**EXERCISE AIM:** Give back all of the data exactly, with every picture omitted.

**GIVEN INFORMATION:**

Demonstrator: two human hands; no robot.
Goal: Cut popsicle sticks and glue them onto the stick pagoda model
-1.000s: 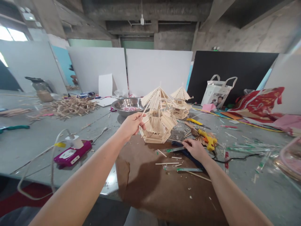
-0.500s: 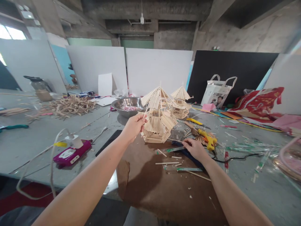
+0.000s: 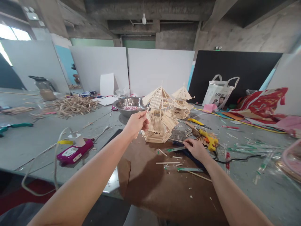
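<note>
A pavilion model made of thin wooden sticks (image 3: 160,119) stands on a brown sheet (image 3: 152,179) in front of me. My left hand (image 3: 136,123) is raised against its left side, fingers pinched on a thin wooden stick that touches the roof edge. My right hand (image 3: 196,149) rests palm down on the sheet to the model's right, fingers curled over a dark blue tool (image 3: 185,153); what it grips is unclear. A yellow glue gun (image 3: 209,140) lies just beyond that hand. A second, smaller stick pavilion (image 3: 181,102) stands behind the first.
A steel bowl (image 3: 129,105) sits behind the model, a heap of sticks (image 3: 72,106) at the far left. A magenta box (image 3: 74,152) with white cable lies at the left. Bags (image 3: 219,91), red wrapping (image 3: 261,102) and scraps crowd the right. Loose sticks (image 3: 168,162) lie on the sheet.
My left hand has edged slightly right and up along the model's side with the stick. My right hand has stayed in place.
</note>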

**RESULT:**
Demonstrator: two human hands; no robot.
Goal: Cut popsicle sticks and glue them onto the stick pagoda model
-1.000s: 
-0.500s: 
+0.000s: 
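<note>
A pavilion model made of thin wooden sticks (image 3: 160,119) stands on a brown sheet (image 3: 152,179) in front of me. My left hand (image 3: 136,123) is raised against its left side, fingers pinched on a thin wooden stick that touches the roof edge. My right hand (image 3: 196,149) rests palm down on the sheet to the model's right, fingers curled over a dark blue tool (image 3: 185,153); what it grips is unclear. A yellow glue gun (image 3: 209,140) lies just beyond that hand. A second, smaller stick pavilion (image 3: 181,102) stands behind the first.
A steel bowl (image 3: 129,105) sits behind the model, a heap of sticks (image 3: 72,106) at the far left. A magenta box (image 3: 74,152) with white cable lies at the left. Bags (image 3: 219,91), red wrapping (image 3: 261,102) and scraps crowd the right. Loose sticks (image 3: 168,162) lie on the sheet.
My left hand has edged slightly right and up along the model's side with the stick. My right hand has stayed in place.
</note>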

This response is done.